The bottom line is in case of metheor falling down it is not the impact or
cloud of dust up killing you, but simple change of pressure that will not only
boil all oceans but also will boil blood and water in your body. As pressure
goes down so falls the boiling point of liquid.

Edit: typos

------
peter303
Some outer solar system moons are mostly water ice. Theircores could be this
phase of ice.

------
oldmancoyote
This conflicts with what I think I know about the occurrence of diamonds. For
the most part diamonds are formed just below the surface in melts rich in
dissolved carbon dioxide. These materials rise through the crust through very
narrow pipes and explode when the carbon dioxide comes out of solution at the
surface.

These explosions form the bell shaped bodies that are mined for diamonds.
Because of the phase behavior of carbon dioxide rich melts, and because the
diamond grade just below the bell is very low, diamonds seem to be formed in
the high pressure streams of carbon dioxide released when the temperature
declines and the confining pressure is released at the surface.

Perhaps there are "seed" crystals formed much deeper and such a crystal formed
the nucleus for this diamond. From this popular article it is not possible to
determine at what depth the water crystal formed.
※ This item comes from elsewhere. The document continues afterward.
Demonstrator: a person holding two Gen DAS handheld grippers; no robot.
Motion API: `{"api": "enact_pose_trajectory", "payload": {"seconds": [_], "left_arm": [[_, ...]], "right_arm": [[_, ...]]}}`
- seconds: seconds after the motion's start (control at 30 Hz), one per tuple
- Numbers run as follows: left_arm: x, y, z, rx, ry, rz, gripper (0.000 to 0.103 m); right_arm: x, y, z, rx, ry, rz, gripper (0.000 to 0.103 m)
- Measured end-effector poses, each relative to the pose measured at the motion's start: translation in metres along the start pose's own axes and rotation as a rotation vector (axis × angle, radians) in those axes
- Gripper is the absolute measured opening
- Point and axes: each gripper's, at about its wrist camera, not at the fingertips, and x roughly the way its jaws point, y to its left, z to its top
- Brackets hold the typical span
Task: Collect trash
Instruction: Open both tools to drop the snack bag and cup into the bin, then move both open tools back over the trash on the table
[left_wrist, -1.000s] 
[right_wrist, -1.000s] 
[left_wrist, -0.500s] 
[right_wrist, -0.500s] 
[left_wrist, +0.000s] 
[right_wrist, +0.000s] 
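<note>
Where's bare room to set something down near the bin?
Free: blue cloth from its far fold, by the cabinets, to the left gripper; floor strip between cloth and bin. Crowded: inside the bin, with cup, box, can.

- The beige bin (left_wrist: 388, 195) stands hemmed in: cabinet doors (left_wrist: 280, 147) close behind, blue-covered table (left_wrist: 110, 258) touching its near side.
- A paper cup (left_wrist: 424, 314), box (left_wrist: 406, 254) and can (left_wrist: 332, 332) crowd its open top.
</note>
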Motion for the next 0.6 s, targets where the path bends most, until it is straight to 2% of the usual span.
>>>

Conceivably it could have
formed in the stream of carbon dioxide at the surface.

------
andmarios
I don't know what they do on their website but it is as heavy as they can
come. Scrolling the article in Chrome, causes music (play music, playing in
another tab) to skip!

------
aaraun
But it was “known on Earth”, and had been observed in the lab - it just hadn’t
yet been observed in nature. A bit of a sensational title.

------
eganist
Seeing "atoms" used _in reference to water molecules_ has me feeling a
particular way. Am I nitpicking too hard?

\--

edit: moccachino makes a good point below that I missed on my first two passes
-- it's referring to the actual positioning of the atoms within water
molecules, which makes sense now that I'm giving it another pass. This is
evident in referring in one part to "oxygen atoms" specifically.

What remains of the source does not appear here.